| I think a lot of people will read 'python malware' and assume packages; that's not what this is about. A lot of exploits are two-stage. Stage one is usually the vulnerability, usually written in C given the low-level and tightly controlled instructions required. The exploit breaks security to run an executable or otherwise gain control. Stage two is usually downloading a python executable to grab the goods. There's nothing especially sinister about the selection of Python for this case over other interpreted languages. Malware authors are just regular developers - they don't want to spend hours trying to hack together a C binary to dump a database when six lines of Python will do it. Python just runs on a lot of platforms, has a lot of mature drop-in libraries, and decent documentation. They use it for the same reason we use it. The article just makes it sound like malware developers are using modern packaging tools to turn that two-stage exploit into a single-stage. That doesn't strike me as particularly surprising. Teams tend to gravitate towards specializing in one tool when they can. I'd obviously prefer to write a bunch of python than do the same in C, when performance isn't a huge concern (It's the other guy's CPU, after all). Just seems like a minor observation, rather than some doom trend. |
> A lot of exploits are two-stage. Stage one is usually the vulnerability, usually written in C given the low-level and tightly controlled instructions required. The exploit breaks security to run an executable or otherwise gain control. Stage two is usually downloading a python executable to grab the goods.

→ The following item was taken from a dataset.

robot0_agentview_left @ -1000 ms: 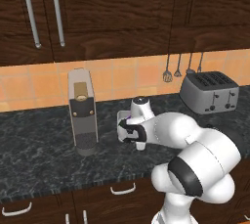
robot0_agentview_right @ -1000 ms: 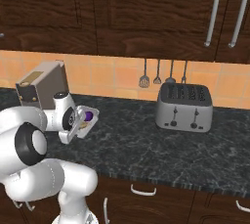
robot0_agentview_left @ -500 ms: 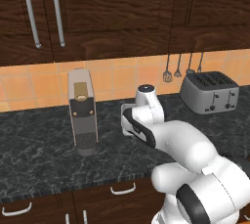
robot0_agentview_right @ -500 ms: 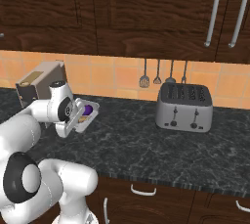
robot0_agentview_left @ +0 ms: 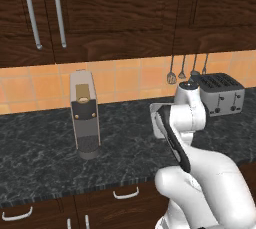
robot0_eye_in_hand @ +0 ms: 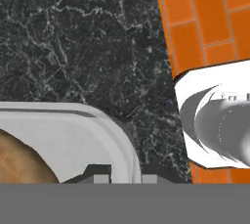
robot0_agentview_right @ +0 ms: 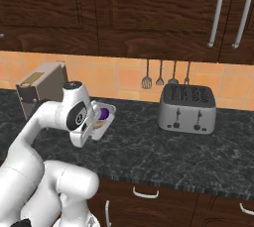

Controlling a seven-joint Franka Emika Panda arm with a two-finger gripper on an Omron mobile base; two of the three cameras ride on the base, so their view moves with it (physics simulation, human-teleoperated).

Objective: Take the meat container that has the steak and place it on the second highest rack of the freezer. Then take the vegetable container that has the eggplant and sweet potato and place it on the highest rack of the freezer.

This seems like a gross oversimplification & commonly incorrect. Often times a "stage one" vulnerability to gain initial access would be network code written in a high level language such as Python or Ruby (see Metasploit). And an executable payload to interact with the system would be generally written in a compiled language like C or C++. My article is detailing the uncommon rise of interpreted languages (especially Python) being used over the past ~5 years as malware dropped on an endpoint in an attack.
> Just seems like a minor observation, rather than some doom trend.
I wouldn't say this is a minor observation or a "doom trend." I'd say it's a very interesting and insightful observation that is worth keeping an eye on. Malicious actors are no longer operating in a world of slow endpoints and lack of resources. They instead are operating in a world of high-speed internet, very fast endpoints, and have a rich ecosystem of open-source tools at their disposal.
I find it highly interesting that malicious code written in interpreted languages, bundled with their interpreters into an executable, are finding their way into the arsenal of high-tier malicious threat actors over the past few years. Just as the web browser is slowly eating away at the operating system, interpreted languages are slowly eating away at compiled languages in a variety of domains- including malware.